The show explores the basic notions of the Japanese tea aesthetic and allows them to be experienced in seven themed sections. The featured works of art, architecture, design and photography are part of an art-historical continuum. The creators of the works on show perform skilled translations: in dialogue with craft and design traditions, they update the central motifs and themes of tea culture using modern materials and innovative forms.
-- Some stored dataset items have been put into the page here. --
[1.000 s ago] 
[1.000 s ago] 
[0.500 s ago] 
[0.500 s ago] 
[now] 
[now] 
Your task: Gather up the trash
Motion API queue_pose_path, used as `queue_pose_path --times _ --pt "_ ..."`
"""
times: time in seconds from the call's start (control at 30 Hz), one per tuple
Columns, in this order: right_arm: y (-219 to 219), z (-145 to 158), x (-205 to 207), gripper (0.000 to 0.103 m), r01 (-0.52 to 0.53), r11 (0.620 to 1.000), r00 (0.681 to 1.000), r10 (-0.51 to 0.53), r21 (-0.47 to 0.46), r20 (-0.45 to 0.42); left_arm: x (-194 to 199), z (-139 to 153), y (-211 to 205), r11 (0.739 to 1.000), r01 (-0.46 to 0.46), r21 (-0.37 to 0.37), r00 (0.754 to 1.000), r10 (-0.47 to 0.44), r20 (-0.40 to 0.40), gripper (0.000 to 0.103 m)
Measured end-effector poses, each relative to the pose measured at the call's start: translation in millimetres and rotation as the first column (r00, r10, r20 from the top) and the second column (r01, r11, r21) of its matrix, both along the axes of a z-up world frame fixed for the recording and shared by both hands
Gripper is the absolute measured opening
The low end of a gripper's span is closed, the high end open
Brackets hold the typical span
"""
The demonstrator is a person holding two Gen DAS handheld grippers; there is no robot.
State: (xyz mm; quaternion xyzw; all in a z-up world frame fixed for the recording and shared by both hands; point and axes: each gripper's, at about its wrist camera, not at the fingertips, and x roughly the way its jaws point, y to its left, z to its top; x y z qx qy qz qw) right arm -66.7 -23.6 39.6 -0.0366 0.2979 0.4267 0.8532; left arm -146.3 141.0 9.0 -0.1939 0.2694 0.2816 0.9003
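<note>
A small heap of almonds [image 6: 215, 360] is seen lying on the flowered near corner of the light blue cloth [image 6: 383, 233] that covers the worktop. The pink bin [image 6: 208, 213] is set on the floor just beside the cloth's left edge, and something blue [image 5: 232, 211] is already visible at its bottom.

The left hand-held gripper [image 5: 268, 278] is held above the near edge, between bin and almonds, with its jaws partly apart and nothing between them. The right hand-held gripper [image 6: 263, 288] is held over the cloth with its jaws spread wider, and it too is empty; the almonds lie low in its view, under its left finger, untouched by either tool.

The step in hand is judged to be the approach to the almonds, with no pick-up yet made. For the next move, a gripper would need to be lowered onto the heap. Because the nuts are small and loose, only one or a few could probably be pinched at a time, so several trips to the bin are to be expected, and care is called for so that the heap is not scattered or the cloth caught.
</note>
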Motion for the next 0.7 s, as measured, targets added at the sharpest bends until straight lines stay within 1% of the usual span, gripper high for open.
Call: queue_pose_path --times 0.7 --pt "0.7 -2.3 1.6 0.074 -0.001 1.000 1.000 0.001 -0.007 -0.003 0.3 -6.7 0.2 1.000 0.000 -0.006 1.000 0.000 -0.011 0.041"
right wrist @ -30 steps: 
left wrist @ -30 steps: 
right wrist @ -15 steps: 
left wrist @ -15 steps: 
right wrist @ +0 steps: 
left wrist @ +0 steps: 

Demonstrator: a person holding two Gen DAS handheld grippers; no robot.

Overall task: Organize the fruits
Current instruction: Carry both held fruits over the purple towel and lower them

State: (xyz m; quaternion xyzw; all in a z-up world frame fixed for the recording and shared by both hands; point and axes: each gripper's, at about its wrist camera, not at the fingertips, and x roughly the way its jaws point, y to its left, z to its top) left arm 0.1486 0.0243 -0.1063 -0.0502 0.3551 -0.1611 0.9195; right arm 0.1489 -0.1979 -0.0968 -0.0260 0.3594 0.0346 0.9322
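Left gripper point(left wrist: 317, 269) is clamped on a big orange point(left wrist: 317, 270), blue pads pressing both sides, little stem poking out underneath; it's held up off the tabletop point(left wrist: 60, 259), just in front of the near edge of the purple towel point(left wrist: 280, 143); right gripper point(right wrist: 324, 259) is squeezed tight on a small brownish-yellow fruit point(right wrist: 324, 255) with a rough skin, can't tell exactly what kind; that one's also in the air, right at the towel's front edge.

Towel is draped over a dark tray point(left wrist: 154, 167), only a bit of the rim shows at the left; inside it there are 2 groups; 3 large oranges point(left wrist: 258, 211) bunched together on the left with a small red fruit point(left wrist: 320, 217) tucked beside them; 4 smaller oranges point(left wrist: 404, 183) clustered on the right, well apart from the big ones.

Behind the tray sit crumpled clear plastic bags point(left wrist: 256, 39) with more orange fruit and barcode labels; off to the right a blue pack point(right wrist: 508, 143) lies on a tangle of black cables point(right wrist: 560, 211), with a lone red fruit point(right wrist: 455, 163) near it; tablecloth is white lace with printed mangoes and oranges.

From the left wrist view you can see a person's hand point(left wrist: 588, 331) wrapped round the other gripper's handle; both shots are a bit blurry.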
The section Ephemerality and Impermanence (Mujô) points to the Buddhist roots of Japanese aesthetics, in which the ephemerality of things is part of their beauty. The design of Kengo Kuma's Hôjô-an pavilion is based on the fragility of materials and joints. The works in the section Reconstruction and Deconstruction point to cyclical processes marked by destruction, loss of form and rebuilding. Here, disasters and the ways they are overcome provide subject matter for art, as seen in the contributions of Atelier Bow-Wow and Wajirô Kon. In the section Floating Boundaries, works by Hiroshi Sugimoto and Yasuaki Onishi portray materiality at the very limits of perception. The section Nature and Artefact brings together works that derive their aesthetic appeal from rendering visible processes in nature. The section New Craft features objects that pay a contemporary tribute to centuries-old craft traditions. In the section Value of Imperfection selected works offer insights into the broad spectrum of contemporary Japanese ceramics. With works of textile art (by artists including Issey Miyake), Cut and Continuity points to notions of wholeness and fragment as a central theme in Japanese aesthetics.

Participating artists include: Atelier Bow Wow (architecture), Masaki Fujihata (new media), Naoya Hatakeyama (photography), Hosoo (textile art), Takahiro Kondo (ceramics), Kengo Kuma (architecture), Issey Miyake (fashion), Makoto Ofune (installation), Kaikado (crafts), Yasuaki Onishi (installation), Hiroshi Sugimoto (photography), Reijiro Wada (sculpture/installation).

Neues Museum Nürnberg is a museum of both art and design. With the interdisciplinary project On the Art of Building a Teahouse, it aims to bring together contemporary applied disciplines, fine art and handcrafts from Japan in a single show. The selected works will be presented in an exhibition architecture that appeals to the senses, enriched by in-situ installations by participating artists.

The exhibition will be produced by Neues Museum, based on a concept by guest curators Murielle Hladik and Axel Sowa.